Pointing out areas of the map, Green informed Davey of all the places that once were England and remained so (only omitting any mention of North and South America prior to the revolutionary wars). He felt that due to the special relationship Britain had with the US, even if the US was unwilling to aid it in recovering those lands, it should at least permit it to reclaim some of them, since the measly territory it now occupied was tremendously disproportionate to the immense contributions it had made to Western civilization through the ages. The United Kingdom had been a cherished ally of the US in two world wars, and in the second had exhausted its national power to protect the British Isles and prevent the Nazis from crossing the Atlantic, only to suffer such a precipitous decline as a result.
Now the cake needed to be redivided; surely Uncle Sam’s children would not be as stingy as their fathers and grandfathers! However, when Davey made the demand that once conditions were ripe, NATO would place a dense installation of medium-range ballistic missiles in Britain to prepare for an advance to the East, he immediately turned as tough as the Iron Lady and declared that his country, and all of western Europe for that matter, would not become a nuclear battlefield. No new missile installations; as a matter of fact, he was going to dismantle some existing ones.

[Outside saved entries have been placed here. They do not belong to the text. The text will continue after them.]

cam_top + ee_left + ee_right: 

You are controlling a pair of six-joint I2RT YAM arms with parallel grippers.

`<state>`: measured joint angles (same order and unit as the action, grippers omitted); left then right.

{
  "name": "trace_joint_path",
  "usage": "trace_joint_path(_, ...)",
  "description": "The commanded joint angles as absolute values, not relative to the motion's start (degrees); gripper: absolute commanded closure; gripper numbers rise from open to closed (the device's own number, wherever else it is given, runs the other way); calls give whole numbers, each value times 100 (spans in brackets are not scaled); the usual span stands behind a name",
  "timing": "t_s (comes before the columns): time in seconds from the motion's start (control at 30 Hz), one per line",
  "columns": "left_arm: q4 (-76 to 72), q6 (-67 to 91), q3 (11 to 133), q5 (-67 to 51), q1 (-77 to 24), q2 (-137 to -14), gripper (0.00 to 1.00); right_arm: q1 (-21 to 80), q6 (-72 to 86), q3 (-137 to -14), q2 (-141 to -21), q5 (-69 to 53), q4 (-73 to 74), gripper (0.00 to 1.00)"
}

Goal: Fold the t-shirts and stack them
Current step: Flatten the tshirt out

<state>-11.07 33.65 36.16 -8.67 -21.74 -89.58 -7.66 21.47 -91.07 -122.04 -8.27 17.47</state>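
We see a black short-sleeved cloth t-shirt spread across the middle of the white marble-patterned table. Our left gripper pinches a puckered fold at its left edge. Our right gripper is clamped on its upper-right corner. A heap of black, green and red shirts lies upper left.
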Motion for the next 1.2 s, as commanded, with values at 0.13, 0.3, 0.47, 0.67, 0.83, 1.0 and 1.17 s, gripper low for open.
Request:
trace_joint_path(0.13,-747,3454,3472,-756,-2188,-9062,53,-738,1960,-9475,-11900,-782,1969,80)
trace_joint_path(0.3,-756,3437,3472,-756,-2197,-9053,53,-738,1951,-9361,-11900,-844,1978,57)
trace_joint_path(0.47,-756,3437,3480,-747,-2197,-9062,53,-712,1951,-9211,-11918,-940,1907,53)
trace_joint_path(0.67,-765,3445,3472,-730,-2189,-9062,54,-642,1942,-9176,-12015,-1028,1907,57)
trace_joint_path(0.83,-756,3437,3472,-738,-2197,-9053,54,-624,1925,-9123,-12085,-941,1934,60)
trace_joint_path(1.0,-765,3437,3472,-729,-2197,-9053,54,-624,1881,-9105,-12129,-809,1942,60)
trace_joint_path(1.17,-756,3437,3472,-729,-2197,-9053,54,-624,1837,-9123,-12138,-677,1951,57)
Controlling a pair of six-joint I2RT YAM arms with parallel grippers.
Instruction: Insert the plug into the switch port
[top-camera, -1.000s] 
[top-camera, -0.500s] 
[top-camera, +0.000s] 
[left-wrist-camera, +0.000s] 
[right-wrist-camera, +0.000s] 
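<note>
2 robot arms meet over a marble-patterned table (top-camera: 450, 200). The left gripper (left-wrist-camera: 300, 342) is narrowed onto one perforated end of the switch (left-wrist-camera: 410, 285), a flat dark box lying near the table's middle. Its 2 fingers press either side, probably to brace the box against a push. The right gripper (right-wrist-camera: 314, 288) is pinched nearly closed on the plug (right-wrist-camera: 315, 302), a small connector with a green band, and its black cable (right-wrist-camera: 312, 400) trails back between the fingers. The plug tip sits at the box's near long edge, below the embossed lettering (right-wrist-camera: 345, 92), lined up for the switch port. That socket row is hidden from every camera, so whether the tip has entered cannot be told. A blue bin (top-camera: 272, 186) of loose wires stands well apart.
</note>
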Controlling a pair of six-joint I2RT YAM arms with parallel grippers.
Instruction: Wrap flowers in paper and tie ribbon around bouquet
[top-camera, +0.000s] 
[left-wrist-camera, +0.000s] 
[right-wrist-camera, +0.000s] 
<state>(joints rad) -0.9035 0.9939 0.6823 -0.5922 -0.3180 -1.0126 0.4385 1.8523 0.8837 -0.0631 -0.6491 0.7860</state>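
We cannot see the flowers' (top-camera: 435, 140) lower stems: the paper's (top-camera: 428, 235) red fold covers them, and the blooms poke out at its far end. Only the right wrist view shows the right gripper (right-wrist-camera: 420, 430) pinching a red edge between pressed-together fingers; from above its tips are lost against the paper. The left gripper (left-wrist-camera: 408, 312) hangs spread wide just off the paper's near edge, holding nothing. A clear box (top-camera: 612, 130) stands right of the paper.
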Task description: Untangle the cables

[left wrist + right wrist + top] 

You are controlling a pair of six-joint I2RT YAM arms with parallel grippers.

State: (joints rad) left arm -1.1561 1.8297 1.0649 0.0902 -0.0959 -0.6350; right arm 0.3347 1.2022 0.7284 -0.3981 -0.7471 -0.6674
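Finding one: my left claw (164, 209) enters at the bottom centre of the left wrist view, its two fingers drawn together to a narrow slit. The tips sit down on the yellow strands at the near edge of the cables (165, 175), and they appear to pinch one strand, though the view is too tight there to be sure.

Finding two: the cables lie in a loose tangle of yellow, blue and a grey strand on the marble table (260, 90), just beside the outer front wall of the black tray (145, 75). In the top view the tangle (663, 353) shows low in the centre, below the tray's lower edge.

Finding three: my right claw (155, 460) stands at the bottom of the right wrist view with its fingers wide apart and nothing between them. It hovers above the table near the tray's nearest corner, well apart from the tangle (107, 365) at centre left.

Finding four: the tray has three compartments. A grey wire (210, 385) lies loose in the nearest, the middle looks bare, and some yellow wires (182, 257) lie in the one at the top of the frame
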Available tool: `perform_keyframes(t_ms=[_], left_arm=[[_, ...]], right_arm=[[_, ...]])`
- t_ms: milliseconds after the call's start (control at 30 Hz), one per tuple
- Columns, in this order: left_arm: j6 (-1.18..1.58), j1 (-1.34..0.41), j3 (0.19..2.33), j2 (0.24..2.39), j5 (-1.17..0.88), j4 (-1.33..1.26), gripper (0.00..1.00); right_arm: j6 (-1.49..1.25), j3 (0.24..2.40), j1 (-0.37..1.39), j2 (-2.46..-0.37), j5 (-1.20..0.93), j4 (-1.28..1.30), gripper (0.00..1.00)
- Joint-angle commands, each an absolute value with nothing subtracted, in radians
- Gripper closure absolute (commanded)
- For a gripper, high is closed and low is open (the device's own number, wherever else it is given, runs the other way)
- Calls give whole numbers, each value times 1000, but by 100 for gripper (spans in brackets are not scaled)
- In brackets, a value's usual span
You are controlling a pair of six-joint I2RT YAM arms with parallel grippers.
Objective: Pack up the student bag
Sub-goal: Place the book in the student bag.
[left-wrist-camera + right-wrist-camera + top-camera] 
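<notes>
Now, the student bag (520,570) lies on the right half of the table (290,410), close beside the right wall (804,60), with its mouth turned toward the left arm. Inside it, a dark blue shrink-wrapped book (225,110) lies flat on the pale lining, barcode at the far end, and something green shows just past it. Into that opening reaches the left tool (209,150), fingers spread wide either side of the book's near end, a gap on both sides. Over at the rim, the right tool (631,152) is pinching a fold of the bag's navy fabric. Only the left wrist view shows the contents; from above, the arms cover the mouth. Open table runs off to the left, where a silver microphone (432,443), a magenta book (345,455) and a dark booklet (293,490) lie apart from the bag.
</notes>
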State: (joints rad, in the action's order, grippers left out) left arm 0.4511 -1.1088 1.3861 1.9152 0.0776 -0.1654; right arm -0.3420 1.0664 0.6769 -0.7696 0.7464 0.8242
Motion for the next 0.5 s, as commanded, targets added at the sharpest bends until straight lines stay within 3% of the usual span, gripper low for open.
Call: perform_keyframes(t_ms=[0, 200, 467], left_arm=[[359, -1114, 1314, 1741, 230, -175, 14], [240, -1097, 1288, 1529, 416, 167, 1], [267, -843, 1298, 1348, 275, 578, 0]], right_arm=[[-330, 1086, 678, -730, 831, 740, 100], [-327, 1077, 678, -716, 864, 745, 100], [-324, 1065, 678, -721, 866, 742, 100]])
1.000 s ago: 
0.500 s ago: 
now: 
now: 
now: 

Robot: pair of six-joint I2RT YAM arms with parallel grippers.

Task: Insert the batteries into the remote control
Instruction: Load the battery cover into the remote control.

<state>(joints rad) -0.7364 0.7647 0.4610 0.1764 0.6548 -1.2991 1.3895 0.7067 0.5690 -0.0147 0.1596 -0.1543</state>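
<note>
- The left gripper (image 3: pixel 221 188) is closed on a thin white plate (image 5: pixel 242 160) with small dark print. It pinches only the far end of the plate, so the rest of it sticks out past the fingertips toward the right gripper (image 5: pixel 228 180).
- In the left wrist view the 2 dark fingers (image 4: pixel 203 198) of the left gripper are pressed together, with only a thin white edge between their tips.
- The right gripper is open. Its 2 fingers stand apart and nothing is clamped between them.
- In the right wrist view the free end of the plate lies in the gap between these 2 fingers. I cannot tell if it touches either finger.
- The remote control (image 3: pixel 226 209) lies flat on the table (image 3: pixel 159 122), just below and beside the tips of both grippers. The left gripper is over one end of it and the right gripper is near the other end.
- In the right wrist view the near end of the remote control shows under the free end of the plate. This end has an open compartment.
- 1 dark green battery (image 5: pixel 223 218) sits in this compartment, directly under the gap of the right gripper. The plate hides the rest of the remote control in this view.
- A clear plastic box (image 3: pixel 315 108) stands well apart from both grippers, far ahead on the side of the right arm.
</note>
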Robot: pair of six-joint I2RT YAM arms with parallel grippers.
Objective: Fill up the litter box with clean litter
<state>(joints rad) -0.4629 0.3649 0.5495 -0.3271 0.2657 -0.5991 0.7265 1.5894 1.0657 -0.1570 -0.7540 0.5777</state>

Now on top of that, making jokes at the expense of the president of the United States, in the manner of a fallen aristocrat who can’t resist grandstanding like a fool. Davey’s anger bubbled over at the thought, and he threw a fist into Green’s jaw.
The sudden punch sent the skinny prime minister, smugly holding a wineglass up as a mirror for Davey, tumbling backward over the banquet table. The hall erupted into chaos. Children pressed around Davey shouting angrily, and the prime minister managed, with some help, to get to his feet. Ignoring the caviar and mayonnaise on his clothes, the first thing he did was straighten his tie. He was helped up by the foreign secretary, a brawny boy, who made a dash for Davey but was held back by the prime minister. Even before he stood up, Green’s mind had made the transition from overheated to cool, and he understood that now was not the time to lose sight of the bigger picture. Amid the chaos, he was the only one who retained an enviable calm. With aristocratic grace, he extended his right index finger and said to the foreign secretary, in a tone entirely unchanged from usual, “Please draft a diplomatic protest.”